1. polysaccharide, the preparation technology of polypeptide functional blueberry drink, it is characterized in that the raw materials used blueberry that is, fungi polysaccharide, silkworm silk polypeptide, white granulated sugar, honey, citric acid and water, blueberry wherein, fungi polysaccharide, silkworm silk polypeptide, white granulated sugar, honey, the ratio of weight and number of citric acid is 100: 5~15: 10~30: 30~70: 5~15: 0.5~2.5, its preparation technology comprises the steps: and will select, the blueberry fruit crushing and beating that meets described weight portion after the cleaning, add the fungi polysaccharide that meets described weight portion through coarse filtration and clarification back, silkworm silk polypeptide, white granulated sugar, honey, water, allocate through citric acid again, smart filter behind the homogeneous, sterilization, sterilization is that fruit juice is kept 2-8 second under 125 ℃~130 ℃ temperature, gets finished product.

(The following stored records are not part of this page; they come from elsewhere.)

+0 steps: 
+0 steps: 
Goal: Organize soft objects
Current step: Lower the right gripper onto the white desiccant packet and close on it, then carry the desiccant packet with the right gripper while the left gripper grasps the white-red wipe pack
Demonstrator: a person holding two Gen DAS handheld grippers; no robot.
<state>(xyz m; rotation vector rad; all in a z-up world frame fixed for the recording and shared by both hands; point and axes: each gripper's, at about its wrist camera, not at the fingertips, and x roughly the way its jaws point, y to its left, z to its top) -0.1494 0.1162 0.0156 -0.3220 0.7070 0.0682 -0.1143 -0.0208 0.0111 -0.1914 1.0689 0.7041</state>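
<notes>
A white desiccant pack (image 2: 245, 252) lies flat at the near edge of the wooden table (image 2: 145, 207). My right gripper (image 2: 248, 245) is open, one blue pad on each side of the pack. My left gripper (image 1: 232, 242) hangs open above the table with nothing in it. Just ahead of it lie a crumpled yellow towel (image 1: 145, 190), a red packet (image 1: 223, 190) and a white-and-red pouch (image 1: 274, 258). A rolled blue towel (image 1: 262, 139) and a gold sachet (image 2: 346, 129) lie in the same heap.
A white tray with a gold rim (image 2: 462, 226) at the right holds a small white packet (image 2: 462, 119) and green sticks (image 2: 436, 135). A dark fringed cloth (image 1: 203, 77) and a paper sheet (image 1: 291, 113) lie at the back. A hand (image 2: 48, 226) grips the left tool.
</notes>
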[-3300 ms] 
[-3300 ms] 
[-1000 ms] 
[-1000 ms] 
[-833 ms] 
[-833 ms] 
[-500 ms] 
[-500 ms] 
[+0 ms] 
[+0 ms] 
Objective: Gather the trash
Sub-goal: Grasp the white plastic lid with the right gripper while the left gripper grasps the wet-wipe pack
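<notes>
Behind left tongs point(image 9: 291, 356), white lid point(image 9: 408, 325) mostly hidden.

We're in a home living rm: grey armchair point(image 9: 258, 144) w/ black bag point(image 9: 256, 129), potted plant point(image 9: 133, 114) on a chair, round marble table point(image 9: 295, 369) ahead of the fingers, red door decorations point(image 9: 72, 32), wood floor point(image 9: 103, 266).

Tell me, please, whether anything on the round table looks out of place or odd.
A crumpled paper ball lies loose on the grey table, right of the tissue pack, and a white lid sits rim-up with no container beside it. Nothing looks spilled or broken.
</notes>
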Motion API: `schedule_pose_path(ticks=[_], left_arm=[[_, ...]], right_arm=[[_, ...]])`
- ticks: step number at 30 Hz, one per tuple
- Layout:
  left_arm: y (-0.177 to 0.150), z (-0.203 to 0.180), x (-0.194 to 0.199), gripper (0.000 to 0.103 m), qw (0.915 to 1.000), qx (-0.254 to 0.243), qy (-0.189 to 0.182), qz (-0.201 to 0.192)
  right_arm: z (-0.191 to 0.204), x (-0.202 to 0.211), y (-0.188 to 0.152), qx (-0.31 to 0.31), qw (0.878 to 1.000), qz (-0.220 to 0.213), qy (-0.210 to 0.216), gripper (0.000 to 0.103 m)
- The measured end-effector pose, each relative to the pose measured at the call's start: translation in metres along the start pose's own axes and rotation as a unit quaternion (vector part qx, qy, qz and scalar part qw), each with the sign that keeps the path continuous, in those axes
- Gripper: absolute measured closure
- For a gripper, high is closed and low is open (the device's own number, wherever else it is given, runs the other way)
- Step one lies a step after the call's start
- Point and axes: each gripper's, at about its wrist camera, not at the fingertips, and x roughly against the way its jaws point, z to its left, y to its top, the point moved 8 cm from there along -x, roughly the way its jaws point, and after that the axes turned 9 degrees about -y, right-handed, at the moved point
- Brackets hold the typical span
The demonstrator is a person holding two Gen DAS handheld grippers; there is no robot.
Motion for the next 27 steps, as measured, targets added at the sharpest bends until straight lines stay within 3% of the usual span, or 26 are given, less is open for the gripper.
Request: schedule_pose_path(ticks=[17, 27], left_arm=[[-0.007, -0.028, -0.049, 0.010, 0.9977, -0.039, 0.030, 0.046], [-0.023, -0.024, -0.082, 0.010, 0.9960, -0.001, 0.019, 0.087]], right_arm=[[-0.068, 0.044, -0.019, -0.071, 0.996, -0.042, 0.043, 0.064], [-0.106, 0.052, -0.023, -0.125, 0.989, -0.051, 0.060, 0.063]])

2. the preparation technology of polysaccharide according to claim 1, polypeptide functional blueberry drink, it is characterized in that described making beating comprises the steps: that the blueberry that will select really puts into jacketed pan, the water that adds isodose, be heated to 90 ℃, enzyme 8~10min makes it to soften, goes out, it is that the beater of φ 0.6mm is pulled an oar that the mixture behind the enzyme of will going out is again put into the aperture, then with pulp fine grinding in the colloid mill body, to the uniform particles unanimity.
3. the preparation technology of polysaccharide according to claim 1 and 2, polypeptide functional blueberry drink product, it is characterized in that describedly through citric acid allotment, homogeneous being: regulating pH is 3.2~4.0, acid content, with citrometer is 0.25%, sugar content, count 9% with refractive power, the fruit juice temperature is higher than normal temperature during batching, adjusts refractive power and should not be higher than 9.5%; With the fruit juice homogeneous after the allotment, select 9~12MPa pressure, 40~50 ℃ of temperature for use.
4. the preparation technology of polysaccharide according to claim 1, polypeptide functional blueberry drink is characterized in that the used equipment of described coarse filtration is 80 mesh sieve filters.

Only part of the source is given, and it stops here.